The truly frightening part of this is what happens to children who experience social interaction only though inhuman means such as these. I have met some kids raised on the BBS, and while they might be eloquent, convincing, and confident in text and chat, most of them are troublingly deficient in real world interpersonal relationships. (Most, don't take this personally unless you feel this applies to you.)

If this does cause a problem, what of TV. Do actors correctly portray proper body language in all situations? Do they react to stimulus naturally? I am certain the answer is no to both.

Perhaps those of us raised on television are all distanced from true humanity by being surrounded by false or forced drama while we grew up. Perhaps this is the reason so many people express their lives in such dramatic terms, and resort to dramatic levels of emotion so easily. We live as we were taught and we were taught by television, where drama and inappropriate reactions are scripted in for entertainment value. Perhaps this has not been noticed because it affect some more than others, and the mostly unaffected majority cannot see what is 'wrong' with themselves.

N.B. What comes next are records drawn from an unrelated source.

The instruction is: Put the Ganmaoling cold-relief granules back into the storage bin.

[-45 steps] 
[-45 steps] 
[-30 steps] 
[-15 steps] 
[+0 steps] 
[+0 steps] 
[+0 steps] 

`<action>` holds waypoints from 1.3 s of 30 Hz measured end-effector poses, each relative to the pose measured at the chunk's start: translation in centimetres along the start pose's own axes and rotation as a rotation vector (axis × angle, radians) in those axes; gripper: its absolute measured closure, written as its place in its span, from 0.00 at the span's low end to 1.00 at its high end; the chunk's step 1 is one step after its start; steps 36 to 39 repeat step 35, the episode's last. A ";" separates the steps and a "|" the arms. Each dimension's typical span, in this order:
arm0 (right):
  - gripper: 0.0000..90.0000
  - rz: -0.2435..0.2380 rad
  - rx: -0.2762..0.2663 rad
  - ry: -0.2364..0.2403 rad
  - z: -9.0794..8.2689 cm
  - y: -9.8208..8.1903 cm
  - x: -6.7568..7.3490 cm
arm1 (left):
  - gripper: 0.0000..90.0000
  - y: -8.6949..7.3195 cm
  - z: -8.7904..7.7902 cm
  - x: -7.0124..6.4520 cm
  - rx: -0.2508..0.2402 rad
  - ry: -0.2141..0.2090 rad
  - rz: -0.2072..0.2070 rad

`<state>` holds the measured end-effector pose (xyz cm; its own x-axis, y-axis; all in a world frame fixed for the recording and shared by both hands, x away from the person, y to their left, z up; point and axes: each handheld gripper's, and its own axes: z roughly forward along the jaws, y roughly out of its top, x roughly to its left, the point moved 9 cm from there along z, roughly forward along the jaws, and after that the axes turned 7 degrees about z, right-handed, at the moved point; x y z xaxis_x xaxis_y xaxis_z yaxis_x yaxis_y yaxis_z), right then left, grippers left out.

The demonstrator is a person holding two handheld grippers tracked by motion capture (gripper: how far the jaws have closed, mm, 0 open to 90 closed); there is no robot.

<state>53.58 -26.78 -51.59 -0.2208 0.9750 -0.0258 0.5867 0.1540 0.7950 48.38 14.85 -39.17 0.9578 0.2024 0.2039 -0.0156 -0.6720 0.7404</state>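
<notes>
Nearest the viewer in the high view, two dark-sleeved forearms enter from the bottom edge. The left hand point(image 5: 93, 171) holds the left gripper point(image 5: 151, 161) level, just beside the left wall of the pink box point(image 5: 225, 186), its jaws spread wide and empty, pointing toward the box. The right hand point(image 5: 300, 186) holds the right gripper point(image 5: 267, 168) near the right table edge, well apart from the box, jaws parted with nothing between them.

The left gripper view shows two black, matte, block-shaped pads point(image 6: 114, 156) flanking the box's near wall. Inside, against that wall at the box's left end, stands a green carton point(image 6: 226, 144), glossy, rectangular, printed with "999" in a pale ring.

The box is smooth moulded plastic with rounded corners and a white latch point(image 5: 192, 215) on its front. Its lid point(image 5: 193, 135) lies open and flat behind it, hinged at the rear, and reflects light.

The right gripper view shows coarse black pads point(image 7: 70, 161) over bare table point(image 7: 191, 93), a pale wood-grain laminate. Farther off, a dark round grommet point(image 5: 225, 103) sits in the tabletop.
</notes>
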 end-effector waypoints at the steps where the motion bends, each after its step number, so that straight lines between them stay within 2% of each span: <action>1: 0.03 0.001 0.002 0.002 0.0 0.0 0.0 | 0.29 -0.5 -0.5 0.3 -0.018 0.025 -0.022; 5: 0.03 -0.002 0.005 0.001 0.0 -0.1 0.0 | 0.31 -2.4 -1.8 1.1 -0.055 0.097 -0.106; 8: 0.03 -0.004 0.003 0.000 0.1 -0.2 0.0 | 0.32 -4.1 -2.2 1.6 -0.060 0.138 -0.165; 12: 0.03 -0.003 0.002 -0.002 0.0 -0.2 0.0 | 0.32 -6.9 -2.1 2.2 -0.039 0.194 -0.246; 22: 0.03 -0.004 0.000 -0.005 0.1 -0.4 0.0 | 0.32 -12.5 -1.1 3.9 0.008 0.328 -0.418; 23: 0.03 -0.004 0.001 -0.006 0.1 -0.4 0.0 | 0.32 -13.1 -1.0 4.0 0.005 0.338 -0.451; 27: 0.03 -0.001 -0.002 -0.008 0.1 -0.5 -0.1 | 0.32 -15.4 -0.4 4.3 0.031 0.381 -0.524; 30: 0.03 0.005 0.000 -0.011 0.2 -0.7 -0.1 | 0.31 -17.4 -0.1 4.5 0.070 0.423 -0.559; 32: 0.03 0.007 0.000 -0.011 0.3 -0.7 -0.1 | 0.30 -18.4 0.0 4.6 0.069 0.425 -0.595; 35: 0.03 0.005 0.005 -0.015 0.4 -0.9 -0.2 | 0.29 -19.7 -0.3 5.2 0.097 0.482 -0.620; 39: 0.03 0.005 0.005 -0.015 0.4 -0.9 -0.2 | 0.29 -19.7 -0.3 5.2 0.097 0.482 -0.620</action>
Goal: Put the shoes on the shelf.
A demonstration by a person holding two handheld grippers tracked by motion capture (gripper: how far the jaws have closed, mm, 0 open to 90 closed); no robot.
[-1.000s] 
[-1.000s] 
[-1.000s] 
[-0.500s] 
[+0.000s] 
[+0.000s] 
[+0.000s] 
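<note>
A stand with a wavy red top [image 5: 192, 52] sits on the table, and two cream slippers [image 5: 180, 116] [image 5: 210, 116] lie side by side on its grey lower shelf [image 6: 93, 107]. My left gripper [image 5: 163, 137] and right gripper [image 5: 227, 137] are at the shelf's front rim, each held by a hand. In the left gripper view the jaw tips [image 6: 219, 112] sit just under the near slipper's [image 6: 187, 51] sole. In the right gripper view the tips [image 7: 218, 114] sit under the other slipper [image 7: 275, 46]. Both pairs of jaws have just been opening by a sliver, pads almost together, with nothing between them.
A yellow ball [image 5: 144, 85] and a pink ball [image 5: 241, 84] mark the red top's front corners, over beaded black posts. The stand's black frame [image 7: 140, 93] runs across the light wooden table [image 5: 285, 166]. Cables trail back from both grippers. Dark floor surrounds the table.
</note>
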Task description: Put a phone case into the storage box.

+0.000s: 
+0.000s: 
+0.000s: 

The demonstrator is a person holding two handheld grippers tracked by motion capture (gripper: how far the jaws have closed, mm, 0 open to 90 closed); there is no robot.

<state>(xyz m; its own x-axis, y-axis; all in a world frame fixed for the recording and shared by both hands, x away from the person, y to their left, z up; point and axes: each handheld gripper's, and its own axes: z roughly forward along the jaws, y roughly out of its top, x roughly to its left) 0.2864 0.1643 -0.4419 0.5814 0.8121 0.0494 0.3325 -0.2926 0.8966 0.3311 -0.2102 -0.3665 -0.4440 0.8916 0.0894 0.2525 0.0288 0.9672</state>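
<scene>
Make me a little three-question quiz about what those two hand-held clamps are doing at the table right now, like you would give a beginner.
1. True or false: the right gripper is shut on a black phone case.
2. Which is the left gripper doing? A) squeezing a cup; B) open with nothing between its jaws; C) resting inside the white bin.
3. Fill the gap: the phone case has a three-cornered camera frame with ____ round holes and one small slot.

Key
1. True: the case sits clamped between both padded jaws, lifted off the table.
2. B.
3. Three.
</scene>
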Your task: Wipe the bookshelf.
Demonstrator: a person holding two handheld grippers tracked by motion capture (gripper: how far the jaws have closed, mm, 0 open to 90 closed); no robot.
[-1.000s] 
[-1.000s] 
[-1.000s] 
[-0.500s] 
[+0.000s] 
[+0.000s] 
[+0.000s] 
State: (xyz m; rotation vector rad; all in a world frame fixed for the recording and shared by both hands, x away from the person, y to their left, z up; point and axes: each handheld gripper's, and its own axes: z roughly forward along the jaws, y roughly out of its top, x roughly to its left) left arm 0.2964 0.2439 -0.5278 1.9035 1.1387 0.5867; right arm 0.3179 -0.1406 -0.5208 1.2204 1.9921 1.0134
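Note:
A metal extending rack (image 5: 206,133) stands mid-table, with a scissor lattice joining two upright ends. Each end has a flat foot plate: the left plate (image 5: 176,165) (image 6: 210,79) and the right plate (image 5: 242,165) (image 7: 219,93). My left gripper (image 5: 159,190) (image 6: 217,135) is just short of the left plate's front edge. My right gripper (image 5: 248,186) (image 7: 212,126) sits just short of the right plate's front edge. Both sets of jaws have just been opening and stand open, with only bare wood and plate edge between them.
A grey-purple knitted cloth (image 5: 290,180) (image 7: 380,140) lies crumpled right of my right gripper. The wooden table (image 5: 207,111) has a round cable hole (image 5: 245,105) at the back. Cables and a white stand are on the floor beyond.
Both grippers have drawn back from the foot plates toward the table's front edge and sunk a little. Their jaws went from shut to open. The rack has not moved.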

But would this not be true of other media: what of books. Think of the people you knew while growing up who always had a book with them. Would not the artificial situations, expression, and reactions in any form of fiction teach children to dramatize their lives? Do not the bookish, escapist, drama-club-types describe their own lives in excessively melodramatic terms? Surely the answer to both is yes.

But we cannot live a life without fiction, without escape: I certainly won't. Surely it must be a matter of proportion. If a growing mind spends enough time in the real world, they will react to real world stimuli in an appropriate, real world manner.

This is terribly off topic, and even off the off-topic topic, but the words just seemed to line up in my mind, ready for the keyboard. It seems I am inspired. Inspired to make a fool of myself.